Below are lines of data; restate word for word those running from the line containing "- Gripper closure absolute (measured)" to the line containing "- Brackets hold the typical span", inclusive, and no others.

Data for this exercise:
----
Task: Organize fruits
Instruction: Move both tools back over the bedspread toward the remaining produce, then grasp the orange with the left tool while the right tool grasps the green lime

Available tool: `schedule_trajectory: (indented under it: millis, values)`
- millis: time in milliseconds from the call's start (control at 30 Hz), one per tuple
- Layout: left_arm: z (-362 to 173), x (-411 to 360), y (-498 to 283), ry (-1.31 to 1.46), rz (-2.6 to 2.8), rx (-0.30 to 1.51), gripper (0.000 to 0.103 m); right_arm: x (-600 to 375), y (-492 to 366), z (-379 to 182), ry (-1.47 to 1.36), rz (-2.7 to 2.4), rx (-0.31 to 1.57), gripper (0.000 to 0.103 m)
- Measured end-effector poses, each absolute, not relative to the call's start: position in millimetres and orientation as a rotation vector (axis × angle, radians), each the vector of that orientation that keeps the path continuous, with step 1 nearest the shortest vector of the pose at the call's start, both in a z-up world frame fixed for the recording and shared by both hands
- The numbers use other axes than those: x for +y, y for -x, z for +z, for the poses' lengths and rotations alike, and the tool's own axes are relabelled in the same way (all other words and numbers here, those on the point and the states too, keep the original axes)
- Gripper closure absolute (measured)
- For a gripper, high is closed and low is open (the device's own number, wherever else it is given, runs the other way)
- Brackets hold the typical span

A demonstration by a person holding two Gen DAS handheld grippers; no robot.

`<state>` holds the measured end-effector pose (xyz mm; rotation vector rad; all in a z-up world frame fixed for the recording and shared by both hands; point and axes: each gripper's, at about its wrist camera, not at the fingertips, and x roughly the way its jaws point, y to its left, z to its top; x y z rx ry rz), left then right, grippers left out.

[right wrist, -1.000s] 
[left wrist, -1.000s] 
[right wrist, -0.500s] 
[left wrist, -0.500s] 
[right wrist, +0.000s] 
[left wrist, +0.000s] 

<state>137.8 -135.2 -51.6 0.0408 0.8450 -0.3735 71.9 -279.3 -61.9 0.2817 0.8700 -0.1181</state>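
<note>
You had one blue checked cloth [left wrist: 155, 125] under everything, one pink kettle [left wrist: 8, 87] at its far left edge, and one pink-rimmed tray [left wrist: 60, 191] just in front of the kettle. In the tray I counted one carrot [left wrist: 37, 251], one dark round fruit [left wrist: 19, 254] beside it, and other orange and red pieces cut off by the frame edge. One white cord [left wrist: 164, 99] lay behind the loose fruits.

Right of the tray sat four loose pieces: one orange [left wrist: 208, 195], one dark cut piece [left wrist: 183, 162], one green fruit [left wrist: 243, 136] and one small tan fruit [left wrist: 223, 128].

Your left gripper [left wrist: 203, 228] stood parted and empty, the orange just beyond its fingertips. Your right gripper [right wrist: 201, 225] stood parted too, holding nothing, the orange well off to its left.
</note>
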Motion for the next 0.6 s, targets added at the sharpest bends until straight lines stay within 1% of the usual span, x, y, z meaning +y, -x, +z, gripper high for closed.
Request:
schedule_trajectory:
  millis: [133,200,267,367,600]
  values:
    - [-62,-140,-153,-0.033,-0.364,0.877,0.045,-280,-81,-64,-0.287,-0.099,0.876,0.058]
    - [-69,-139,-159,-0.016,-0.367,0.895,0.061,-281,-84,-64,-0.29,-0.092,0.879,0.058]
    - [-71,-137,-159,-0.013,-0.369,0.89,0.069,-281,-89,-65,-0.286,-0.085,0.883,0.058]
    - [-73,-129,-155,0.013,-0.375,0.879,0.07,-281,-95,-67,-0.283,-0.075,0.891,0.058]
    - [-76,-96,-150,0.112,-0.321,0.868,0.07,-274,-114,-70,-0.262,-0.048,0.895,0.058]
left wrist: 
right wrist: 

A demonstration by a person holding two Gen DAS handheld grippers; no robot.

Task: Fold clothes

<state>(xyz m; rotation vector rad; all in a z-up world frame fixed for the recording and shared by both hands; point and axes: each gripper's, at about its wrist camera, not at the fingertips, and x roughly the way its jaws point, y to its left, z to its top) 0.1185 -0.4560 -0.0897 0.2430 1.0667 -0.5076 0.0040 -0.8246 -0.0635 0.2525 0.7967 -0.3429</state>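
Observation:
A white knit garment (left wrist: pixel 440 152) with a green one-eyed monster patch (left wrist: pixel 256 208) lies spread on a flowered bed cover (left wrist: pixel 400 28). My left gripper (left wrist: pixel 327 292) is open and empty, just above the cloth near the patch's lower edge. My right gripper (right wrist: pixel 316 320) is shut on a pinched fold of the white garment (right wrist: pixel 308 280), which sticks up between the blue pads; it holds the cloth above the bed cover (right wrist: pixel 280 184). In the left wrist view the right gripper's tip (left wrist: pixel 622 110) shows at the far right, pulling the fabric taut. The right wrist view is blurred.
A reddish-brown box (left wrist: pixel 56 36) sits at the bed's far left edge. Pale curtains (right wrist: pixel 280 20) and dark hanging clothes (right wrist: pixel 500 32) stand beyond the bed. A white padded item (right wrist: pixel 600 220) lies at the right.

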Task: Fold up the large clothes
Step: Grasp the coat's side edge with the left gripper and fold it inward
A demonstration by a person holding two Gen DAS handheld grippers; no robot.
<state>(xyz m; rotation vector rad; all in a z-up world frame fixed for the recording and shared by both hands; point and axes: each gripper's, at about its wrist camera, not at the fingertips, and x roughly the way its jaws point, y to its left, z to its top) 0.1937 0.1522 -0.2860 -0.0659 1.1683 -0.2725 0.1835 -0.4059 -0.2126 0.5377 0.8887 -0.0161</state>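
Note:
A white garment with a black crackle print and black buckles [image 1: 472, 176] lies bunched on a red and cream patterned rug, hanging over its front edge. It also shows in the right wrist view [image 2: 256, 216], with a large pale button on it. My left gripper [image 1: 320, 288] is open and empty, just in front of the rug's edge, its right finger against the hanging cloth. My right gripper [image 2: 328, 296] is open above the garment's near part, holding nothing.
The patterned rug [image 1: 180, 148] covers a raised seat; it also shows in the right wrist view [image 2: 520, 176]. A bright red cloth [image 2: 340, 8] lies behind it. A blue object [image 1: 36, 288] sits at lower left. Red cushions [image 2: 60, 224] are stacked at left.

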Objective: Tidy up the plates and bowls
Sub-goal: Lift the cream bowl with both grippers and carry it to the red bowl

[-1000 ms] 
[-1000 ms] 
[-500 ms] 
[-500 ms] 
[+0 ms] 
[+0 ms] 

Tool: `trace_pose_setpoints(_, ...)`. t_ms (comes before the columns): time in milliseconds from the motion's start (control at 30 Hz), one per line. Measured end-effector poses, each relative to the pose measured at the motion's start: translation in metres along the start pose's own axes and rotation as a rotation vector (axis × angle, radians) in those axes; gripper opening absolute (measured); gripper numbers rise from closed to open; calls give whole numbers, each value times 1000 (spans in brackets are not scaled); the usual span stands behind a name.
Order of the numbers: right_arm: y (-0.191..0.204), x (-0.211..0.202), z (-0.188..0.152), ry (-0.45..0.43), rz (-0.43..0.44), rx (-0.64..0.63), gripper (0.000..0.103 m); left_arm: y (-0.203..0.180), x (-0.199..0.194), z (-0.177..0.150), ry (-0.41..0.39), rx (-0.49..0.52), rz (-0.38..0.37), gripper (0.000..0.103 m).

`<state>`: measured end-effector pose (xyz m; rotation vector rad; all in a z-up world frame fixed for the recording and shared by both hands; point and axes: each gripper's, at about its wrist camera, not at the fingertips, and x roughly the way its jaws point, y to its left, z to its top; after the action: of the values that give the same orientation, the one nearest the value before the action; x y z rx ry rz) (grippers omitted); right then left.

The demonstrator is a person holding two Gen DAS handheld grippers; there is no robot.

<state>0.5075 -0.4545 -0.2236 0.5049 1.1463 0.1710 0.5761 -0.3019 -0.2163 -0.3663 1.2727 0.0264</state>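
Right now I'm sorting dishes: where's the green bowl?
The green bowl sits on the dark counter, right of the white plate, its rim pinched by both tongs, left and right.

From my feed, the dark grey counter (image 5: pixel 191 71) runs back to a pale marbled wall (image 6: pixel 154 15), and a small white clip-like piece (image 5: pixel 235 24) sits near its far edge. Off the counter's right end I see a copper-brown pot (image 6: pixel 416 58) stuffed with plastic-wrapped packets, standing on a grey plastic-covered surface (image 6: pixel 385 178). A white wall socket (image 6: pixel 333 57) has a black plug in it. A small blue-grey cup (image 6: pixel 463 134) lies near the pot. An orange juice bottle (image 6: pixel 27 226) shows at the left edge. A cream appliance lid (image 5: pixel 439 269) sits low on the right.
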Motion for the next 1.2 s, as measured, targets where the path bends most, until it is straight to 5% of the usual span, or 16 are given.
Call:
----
Reply:
- Gripper closure absolute (measured)
- For a gripper, high is closed and low is open (the device's own number, wherever else it is given, runs the other way)
- Brackets hold the typical span

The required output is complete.